The assessments will depend on your grade level and the reading level of your students.  For beginning readers, you might conduct assessments that include; letter/sound, sight words, running record, and sentence dictation (Teacher tells the student a sentence and they record what they hear).  For transitional and fluent readers, assessments might include; reading conferences, running records, and spelling inventories like the QSI.  Use a data tracking sheet like the one included in this free resource, to keep track of student assessments.  This will help you stay organized and give you a clear picture of where your students’ instructional level is.  Groups should be between 3 – 4 students.  If you have more than four students, it may be difficult to monitor all students and give feedback on their progress.


#2 – Structure and Schedule

You may be wondering what your other students will be doing while you’re running a guided reading group.  Guided reading should be part of a system like the Daily 5.  This will include different centers that students will be doing independently while you’re running the guided reading group.  In order for your students to get the most out of their guided reading time, it is essential that you ARE NOT INTERRUPTED by students doing independent work.  If you have a teaching assistant or volunteer, this may be easier, but if you’re like me and you’re solo in the classroom, you’ll need to teach your students the importance of not interrupting during guided reading time.  This short 15 – 25-minute chunk of time is fundamental to the reading progress of each student in your classroom.  It is vital.   I know how difficult this can be if you teach primary grades, but eventually, they’ll get.

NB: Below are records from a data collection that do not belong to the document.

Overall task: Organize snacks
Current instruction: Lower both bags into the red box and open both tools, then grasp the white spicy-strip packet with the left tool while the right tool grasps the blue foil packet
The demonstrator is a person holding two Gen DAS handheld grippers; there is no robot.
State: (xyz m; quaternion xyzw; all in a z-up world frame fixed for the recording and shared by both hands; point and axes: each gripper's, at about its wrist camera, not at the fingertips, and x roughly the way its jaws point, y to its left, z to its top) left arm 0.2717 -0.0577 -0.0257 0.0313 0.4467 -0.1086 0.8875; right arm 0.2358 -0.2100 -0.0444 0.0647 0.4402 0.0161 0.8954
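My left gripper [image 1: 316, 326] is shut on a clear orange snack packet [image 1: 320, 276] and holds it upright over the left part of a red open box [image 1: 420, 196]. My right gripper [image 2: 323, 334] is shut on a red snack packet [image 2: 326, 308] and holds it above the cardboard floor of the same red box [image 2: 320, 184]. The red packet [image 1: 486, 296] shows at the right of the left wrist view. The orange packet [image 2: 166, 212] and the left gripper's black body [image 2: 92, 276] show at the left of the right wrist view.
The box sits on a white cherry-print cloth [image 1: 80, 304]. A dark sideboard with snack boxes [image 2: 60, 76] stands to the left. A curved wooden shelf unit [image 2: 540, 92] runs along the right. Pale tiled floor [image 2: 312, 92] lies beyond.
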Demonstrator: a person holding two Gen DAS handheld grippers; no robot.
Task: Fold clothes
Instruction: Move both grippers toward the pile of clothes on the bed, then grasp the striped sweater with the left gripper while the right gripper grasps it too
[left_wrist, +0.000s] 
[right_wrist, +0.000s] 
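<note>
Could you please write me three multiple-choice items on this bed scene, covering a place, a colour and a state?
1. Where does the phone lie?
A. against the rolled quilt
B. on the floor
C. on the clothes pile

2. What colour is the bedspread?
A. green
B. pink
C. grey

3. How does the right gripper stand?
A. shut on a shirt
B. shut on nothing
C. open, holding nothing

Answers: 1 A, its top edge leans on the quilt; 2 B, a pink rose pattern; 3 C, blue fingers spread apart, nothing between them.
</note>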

Teach students to rely more on their peers than on you for answers. You should spend about 3 – 4 weeks teaching the Daily 5 routines before getting started with your guided reading groups.  The more time you spend teaching routines, the easier it will be for students to work independently when the time comes.  If you don’t already have The Daily 5 book by Joan Moser and Gail Boushay, I highly recommend it.  Daily 5 will help your students by providing a routine and help you by giving you the time you need for each of your guided reading groups.  Get it on Amazon now for only $11!


#3 – Prep and Planning

Differentiating can mean extra prep and planning time.  Each group will have a different set of skills they are working on and you’ll need to plan carefully.  This doesn’t have to mean extra work for you.  Use a streamlined planning sheet like the one in this free resource, to make your planning and prep time easier.  You don’t need a different lesson for each group, but you will need different leveled text.  If you decide to work on “retell the story” as your comprehension strategy, all of your groups can focus on this strategy, but you’ll use a different level text for each group, depending on their reading level.  When you’re planning your guided reading lessons, go through the book thoroughly to plan each teaching point.  Use the guided reading cheat sheet in this free resource to help you with your guided reading planning.

Each guided reading lesson should be planned over a two-day period.  This is important for building fluency, confidence, and progress.  See the table below for an overview of a guided reading lesson.

Day 1

Day 2

Word work Word work
New book introduction Reread book and incorporate teaching points
Reread book and incorporate teaching points Discuss
Discuss Reteach new sight word
Teach new sight word Guided writing
Word study activity


#4 – Be Organized

Use a binder to organize all of your guided reading materials.  Being organized will cut down on your planning time and keep you and your students focused.  Click here for a free guided reading binder.


#5 – Be consistent

Guided reading is a powerful tool for developing better readers, but if you only do guided reading once or twice a week, you won’t see the progress you want for your students.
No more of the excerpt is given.